14-11-2025 | ROHM Semiconductor | Semiconductors
ROHM has released the industry-first AI MCUs capable of standalone learning and inference, specifically developed to enable predictive maintenance.
The new ML63Q253x-NNNxx and ML63Q255x-NNNxx series employ real-time sensor data to detect anomalies, predict failures, and anticipate equipment degradation across a wide spectrum of industrial applications.
As industrial machinery becomes more intelligent and efficient, the ability to perform early fault detection and predictive maintenance provides significant operational and economic advantages.
In an exclusive interview with Embedded.com, Kenichi Morioka, technical marketing manager at ROHM Semiconductor USA, emphasised that these devices are the first in the industry capable of performing AI learning and inference entirely on the device, eradicating the necessity for network connectivity.
"Solist-AI digitises and learns the normal operating state of target equipment on-site using sensor input, then detects deviations from this baseline as an 'anomaly score' – a numerical indicator used to predict potential failures or performance degradation," explained Morioka.
By conducting learning directly at the deployment site, the system can accurately capture the specific characteristics of each device, including environmental factors such as noise, vibration, and humidity, and individual unit variations, enabling high-accuracy failure prediction.
Morioka added, "This technology simplifies deployment through on-site learning without relying on the cloud. Operating without a network connection ensures faster response times, minimises information security risks, and reduces communication costs."
Solist-AI captures and learns normal operating parameters, such as motor current, temperature, and rotational speed, employing data collected from sensors.
"If abnormalities like bearing wear or load misalignment occur, they manifest as subtle changes current and vibration patterns. Solist-AI identifies these deviations and raises the anomaly score accordingly," Morioka explained.
In a typical implementation, this elevated anomaly score is transmitted to a host MCU, which interprets this signal as an indication that maintenance is required.

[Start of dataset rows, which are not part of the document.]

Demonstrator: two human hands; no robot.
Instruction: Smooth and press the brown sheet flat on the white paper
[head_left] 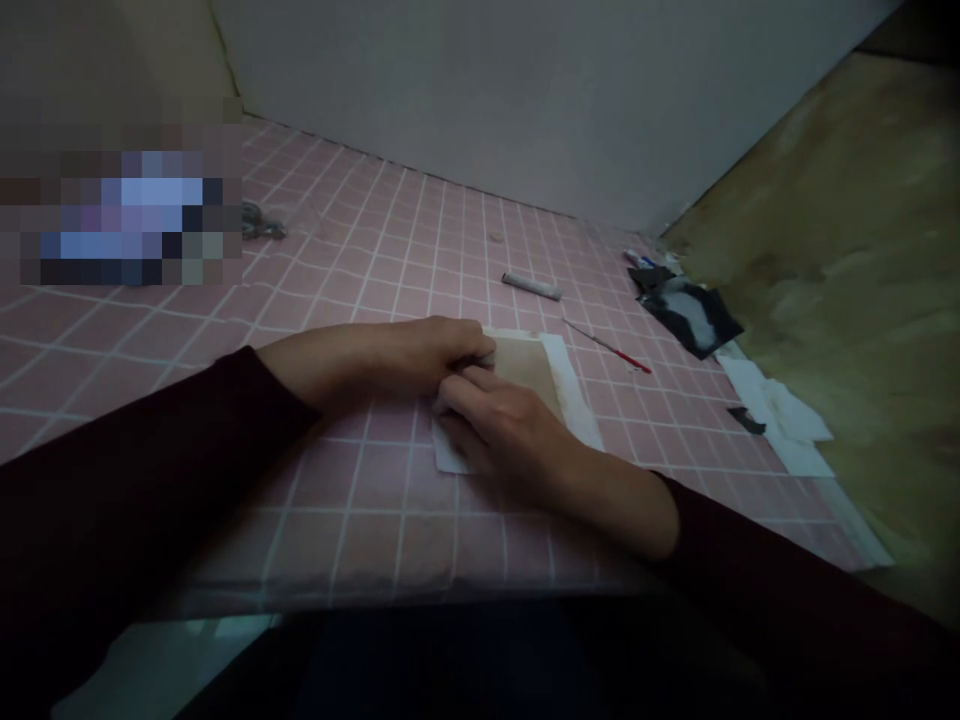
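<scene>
My left hand [439, 352] and my right hand [506, 415] meet over a tan sheet [528, 372]. This sheet lies on a larger white sheet [576, 385], whose edges show around it. The left hand is closed, with its fingers curled down at the left side of the sheets. My right hand is closed too, thumb and fingers drawn together against the left fingertips. A small greyish bit shows between the hands; what they pinch is mostly hidden and I cannot tell its kind.
A pink checked tablecloth [375, 250] covers the table. Beyond the sheets lie a grey tube-like stick [531, 287] and a thin tool with a red handle [631, 361]. Black sheet pieces [694, 318] and white paper [780, 410] lie along the right wall. A blurred patch hides the far left.
</scene>
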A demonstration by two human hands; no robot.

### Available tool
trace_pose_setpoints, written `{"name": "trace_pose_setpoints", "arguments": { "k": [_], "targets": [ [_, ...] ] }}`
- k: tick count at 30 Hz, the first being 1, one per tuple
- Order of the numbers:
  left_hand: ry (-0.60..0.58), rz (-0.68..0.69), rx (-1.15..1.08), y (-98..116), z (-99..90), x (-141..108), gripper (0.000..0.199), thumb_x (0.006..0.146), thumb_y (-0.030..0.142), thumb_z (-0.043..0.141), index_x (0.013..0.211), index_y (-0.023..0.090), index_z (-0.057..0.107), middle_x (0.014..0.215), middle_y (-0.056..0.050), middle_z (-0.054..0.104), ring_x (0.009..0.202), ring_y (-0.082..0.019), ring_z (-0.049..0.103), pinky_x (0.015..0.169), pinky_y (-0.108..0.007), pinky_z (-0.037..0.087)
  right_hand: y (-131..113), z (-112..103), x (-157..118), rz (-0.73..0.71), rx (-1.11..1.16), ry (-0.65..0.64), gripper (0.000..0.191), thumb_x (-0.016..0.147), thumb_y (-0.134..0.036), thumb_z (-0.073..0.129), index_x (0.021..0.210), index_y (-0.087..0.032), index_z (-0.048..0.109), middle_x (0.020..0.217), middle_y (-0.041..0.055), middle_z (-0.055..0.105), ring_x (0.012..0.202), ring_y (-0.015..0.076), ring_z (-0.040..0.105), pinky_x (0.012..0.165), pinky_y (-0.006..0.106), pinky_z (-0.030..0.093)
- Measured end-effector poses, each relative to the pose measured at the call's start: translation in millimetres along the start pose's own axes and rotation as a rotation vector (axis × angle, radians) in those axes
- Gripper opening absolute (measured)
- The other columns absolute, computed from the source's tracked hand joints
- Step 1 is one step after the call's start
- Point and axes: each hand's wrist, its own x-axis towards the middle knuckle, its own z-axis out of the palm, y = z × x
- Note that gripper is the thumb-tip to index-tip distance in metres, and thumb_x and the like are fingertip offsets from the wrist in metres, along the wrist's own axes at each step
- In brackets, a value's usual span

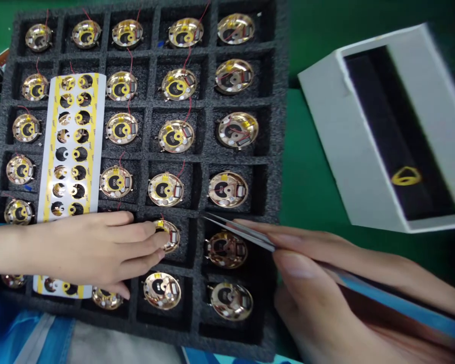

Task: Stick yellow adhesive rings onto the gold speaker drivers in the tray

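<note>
My left hand lies flat over the black foam tray, fingers stretched out. Its fingertips touch a gold watch case in the fourth column and partly cover it. Beneath that hand runs a white and yellow sticker sheet with two rows of round cut-outs, its lower part hidden. In my right hand is a pair of tweezers with a blue handle. The metal tips point left, over the divider beside a shaded watch case; nothing shows between them.
Several more gold watch cases with red wires and small circuit parts sit in the tray's compartments. To the right, a grey-white box with a black inside holds a small yellow ring-shaped piece. A green surface lies underneath.
</note>
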Motion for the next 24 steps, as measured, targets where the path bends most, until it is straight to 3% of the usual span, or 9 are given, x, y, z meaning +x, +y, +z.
{"name": "trace_pose_setpoints", "arguments": {
  "k": [4,11,17,24],
  "targets": [
    [0.024,0.003,0.000,-1,-1.2,0,0.062,0.088,0.060,0.053,0.128,0.013,0.057,0.134,-0.011,0.058,0.123,-0.022,0.051,0.099,-0.030,0.043,4,4,3,-0.106,0.125,0.021,0.029,0.079,-0.013,0.069,0.095,-0.037,0.074,0.087,-0.0031,0.077,0.076,0.0208,0.074,0.072,0.036,0.062],
    [0.058,0.042,-0.056,-8,-3.5,2,0.057,0.091,0.055,0.052,0.124,0.009,0.060,0.111,-0.010,0.069,0.114,-0.023,0.057,0.093,-0.032,0.046,6,7,6,-0.117,0.182,0.075,0.030,0.079,-0.011,0.069,0.093,-0.036,0.074,0.087,-0.0028,0.077,0.076,0.0199,0.072,0.073,0.037,0.061],
    [0.108,0.123,-0.010,-16,-5.9,1,0.046,0.099,0.044,0.042,0.119,0.008,0.063,0.114,-0.011,0.069,0.111,-0.020,0.060,0.087,-0.030,0.047,-1,1,2,-0.040,0.103,0.026,0.020,0.082,-0.016,0.068,0.086,-0.034,0.072,0.087,-0.0028,0.076,0.079,0.0191,0.072,0.075,0.037,0.060],
    [0.038,0.103,0.021,-19,-11.9,1,0.047,0.100,0.048,0.037,0.121,0.015,0.062,0.114,-0.007,0.069,0.113,-0.020,0.059,0.087,-0.031,0.045,-3,1,3,-0.061,0.160,0.014,0.016,0.083,-0.021,0.067,0.086,-0.036,0.071,0.085,-0.0048,0.076,0.074,0.0174,0.071,0.067,0.033,0.061]
  ]
}}
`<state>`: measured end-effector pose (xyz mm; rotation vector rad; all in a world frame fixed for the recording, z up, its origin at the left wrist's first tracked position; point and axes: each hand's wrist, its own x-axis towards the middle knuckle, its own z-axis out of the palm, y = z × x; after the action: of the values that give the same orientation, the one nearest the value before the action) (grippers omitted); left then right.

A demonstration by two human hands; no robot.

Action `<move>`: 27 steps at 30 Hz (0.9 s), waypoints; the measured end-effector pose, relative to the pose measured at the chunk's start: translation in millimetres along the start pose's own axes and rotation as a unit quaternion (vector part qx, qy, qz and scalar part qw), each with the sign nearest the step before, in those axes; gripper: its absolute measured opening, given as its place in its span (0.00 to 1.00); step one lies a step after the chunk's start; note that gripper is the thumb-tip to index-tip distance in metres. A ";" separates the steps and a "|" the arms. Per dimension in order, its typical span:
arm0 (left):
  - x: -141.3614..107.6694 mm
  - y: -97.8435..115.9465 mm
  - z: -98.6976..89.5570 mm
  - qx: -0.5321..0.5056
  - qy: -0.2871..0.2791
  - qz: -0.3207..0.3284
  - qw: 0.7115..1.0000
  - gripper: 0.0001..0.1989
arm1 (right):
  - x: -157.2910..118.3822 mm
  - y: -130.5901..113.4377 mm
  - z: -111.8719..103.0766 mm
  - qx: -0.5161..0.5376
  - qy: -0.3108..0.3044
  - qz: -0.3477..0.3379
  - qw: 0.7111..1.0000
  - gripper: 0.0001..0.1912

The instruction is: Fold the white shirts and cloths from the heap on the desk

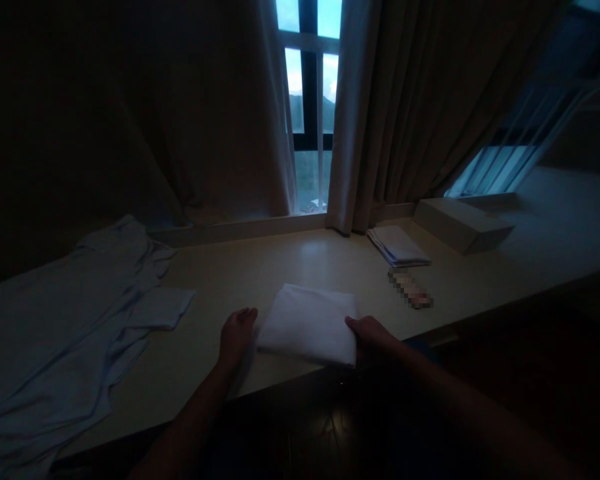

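A folded white cloth (310, 323), squarish and fairly smooth on top, is at the front edge of the table. My right hand (373, 333) grips its right side, thumb on top and the other fingers hidden beneath. Just off its left side is my left hand (237, 337), fingers loosely bent and apart from the cloth, with nothing visible in it. Whether the cloth is a garment cannot be made out in this dim light.
Unfolded white garments (75, 320) lie in a rumpled heap on the left of the pale table (210, 267). Farther right are another folded white cloth (399, 245), a blurred-out flat object (411, 289) and a pale box (463, 223). Curtains (355, 133) hang behind, around a window.
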<state>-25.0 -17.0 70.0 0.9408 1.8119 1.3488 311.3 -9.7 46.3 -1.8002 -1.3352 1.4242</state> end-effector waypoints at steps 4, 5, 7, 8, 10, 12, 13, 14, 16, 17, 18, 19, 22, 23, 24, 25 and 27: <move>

"Equipment failures can lead directly to line stoppages and increased maintenance costs," noted Morioka.
Proactively addressing potential issues before a complete failure occurs is essential to minimising downtime and reducing overall maintenance expenses, making predictive maintenance a critical and widely adopted practice.
Morioka further commented, "In some countries, regions, or installation sites, it can be challenging to secure inspection personnel or conduct frequent checks. We believe this solution offers a practical and effective alternative in such cases."
Solist-AI includes a compact three-layer neural network algorithm that allows learning and inference directly at the endpoint, such as motors, without requiring cloud connectivity, host computers, or network networks.
"To support smooth evaluation and implementation, we offer development tools such as Solist-AI Sim, a simulator for verifying AI behaviour, and Solist-AI Scope, a real-time visualisation tool that illustrates AI performance," Morioka explained.
Solist-AI Sim, in particular, enables users to assess the suitability and effectiveness of Solist-AI for their specific application on a PC before deploying the hardware.
Solist-AI performs learning and inference directly on the MCU, eliminating the necessity for cloud services or large-scale data transmission.
"Anomalies can be easily communicated to a host microcontroller via standard serial interfaces, making it easy to retrofit Solist-AI into existing systems," Morioka noted.
Conventional AI models often rely on network access and powerful processors, introducing challenges like latency, higher costs, and cybersecurity risks.
In contrast, Solist-AI attains processing speeds up to 1,000 times faster than conventional software-based approaches while consuming only a few tens of milliwatts.
"This FLASH MCU is built around an Arm Cortex-M0+ core and comes equipped with a range of peripherals, including multiple serial interfaces, an A/D converter, CAN controller, multifunction timers (i.e. PWM and capture), and an analogue comparator," Morioka emphasised.
Beyond these standard features, integrating Solist-AI allows on-site learning and inference. Unlike conventional endpoint AI solutions that rely on cloud-based training and local CPUs or GPUs for inference, the company's approach integrates the AxlCORE-ODL AI accelerator to handle both processes efficiently on-device.
"As no communication with the cloud or external host is required for inference, and given its high processing speed, the system can detect anomalies and deviations from normal behaviour in real time," Morioka added.
Solist-AI is a fully standalone AI capable of performing learning and inference independently.
"Its versatility allows it to be applied in ways we hadn't initially envisioned," noted Morioka. "We plan to expand the product lineup to meet emerging needs."